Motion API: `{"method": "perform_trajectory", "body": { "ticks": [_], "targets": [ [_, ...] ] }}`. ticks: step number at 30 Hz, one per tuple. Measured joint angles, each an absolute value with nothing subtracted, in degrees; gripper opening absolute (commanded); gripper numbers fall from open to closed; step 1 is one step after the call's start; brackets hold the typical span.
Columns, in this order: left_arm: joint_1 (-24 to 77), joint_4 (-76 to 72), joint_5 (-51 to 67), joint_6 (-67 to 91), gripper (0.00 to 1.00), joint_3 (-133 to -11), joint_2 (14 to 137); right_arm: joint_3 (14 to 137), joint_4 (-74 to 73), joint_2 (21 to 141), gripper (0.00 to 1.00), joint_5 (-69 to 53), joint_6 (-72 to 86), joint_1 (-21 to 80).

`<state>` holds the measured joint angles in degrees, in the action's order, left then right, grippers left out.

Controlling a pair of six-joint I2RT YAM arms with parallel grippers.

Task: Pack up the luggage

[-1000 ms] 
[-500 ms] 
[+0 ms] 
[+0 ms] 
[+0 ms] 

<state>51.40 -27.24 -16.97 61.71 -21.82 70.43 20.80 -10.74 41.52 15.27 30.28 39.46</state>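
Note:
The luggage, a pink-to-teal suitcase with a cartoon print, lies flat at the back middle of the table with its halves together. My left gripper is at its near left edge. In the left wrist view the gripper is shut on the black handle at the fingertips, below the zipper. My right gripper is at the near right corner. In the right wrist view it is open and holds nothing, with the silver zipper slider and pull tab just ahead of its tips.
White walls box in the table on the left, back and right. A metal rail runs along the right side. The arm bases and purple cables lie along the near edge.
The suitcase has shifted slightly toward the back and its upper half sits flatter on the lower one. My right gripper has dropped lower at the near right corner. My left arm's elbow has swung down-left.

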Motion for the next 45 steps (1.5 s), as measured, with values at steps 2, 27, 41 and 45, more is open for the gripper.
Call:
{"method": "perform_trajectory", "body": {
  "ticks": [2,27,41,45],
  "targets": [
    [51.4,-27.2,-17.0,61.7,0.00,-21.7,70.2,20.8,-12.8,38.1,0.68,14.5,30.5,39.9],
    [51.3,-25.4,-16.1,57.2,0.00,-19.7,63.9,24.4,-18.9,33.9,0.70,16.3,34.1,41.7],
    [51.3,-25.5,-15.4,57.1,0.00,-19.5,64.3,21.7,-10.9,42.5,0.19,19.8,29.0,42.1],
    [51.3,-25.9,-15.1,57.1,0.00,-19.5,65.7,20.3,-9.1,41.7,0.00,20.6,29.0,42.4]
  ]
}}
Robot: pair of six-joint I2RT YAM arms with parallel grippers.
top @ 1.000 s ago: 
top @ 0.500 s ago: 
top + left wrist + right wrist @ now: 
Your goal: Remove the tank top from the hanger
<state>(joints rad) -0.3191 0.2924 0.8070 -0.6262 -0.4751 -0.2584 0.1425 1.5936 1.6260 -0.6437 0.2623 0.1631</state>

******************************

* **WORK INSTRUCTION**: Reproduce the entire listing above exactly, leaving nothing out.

* **FINAL ANSWER**:
Motion API: `{"method": "perform_trajectory", "body": { "ticks": [_], "targets": [ [_, ...] ] }}`. ticks: step number at 30 Hz, one per tuple. Measured joint angles, each an absolute value with nothing subtracted, in degrees; gripper opening absolute (commanded); gripper numbers fall from open to closed; step 1 is one step after the call's start; brackets hold the typical span.
Columns, in this order: left_arm: joint_1 (-24 to 77), joint_4 (-76 to 72), joint_5 (-51 to 67), joint_6 (-67 to 91), gripper (0.00 to 1.00), joint_3 (-133 to -11), joint_2 (14 to 137); right_arm: joint_3 (14 to 137), joint_4 (-74 to 73), joint_2 (21 to 141), gripper (0.00 to 1.00), joint_5 (-69 to 53), joint_6 (-72 to 86), joint_1 (-21 to 80).

`<state>` holds the measured joint angles in degrees, in the action's order, left then right, grippers left out.

Controlling a pair of six-joint I2RT YAM arms with parallel grippers.

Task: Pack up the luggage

[-1000 ms] 
[-500 ms] 
[+0 ms] 
[+0 ms] 
[+0 ms] 

<state>51.40 -27.24 -16.97 61.71 -21.82 70.43 20.80 -10.74 41.52 15.27 30.28 39.46</state>
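Note:
The luggage, a pink-to-teal suitcase with a cartoon print, lies flat at the back middle of the table with its halves together. My left gripper is at its near left edge. In the left wrist view the gripper is shut on the black handle at the fingertips, below the zipper. My right gripper is at the near right corner. In the right wrist view it is open and holds nothing, with the silver zipper slider and pull tab just ahead of its tips.
White walls box in the table on the left, back and right. A metal rail runs along the right side. The arm bases and purple cables lie along the near edge.
The suitcase has shifted slightly toward the back and its upper half sits flatter on the lower one. My right gripper has dropped lower at the near right corner. My left arm's elbow has swung down-left.
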
Motion for the next 45 steps (1.5 s), as measured, with values at steps 2, 27, 41 and 45, more is open for the gripper.
Call:
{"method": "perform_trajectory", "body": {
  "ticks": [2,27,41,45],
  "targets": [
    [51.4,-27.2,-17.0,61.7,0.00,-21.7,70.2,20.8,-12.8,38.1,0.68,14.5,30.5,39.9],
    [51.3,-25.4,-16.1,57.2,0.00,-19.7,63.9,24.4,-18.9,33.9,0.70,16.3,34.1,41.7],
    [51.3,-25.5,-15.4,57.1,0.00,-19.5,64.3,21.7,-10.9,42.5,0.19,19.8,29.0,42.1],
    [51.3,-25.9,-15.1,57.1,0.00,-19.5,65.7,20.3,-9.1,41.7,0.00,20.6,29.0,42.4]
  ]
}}
Robot: pair of six-joint I2RT YAM arms with parallel grippers.
top @ 1.000 s ago: 
top @ 0.500 s ago: 
top + left wrist + right wrist @ now: 
Your goal: Remove the tank top from the hanger
<state>(joints rad) -0.3191 0.2924 0.8070 -0.6262 -0.4751 -0.2584 0.1425 1.5936 1.6260 -0.6437 0.2623 0.1631</state>

With that, the output is complete.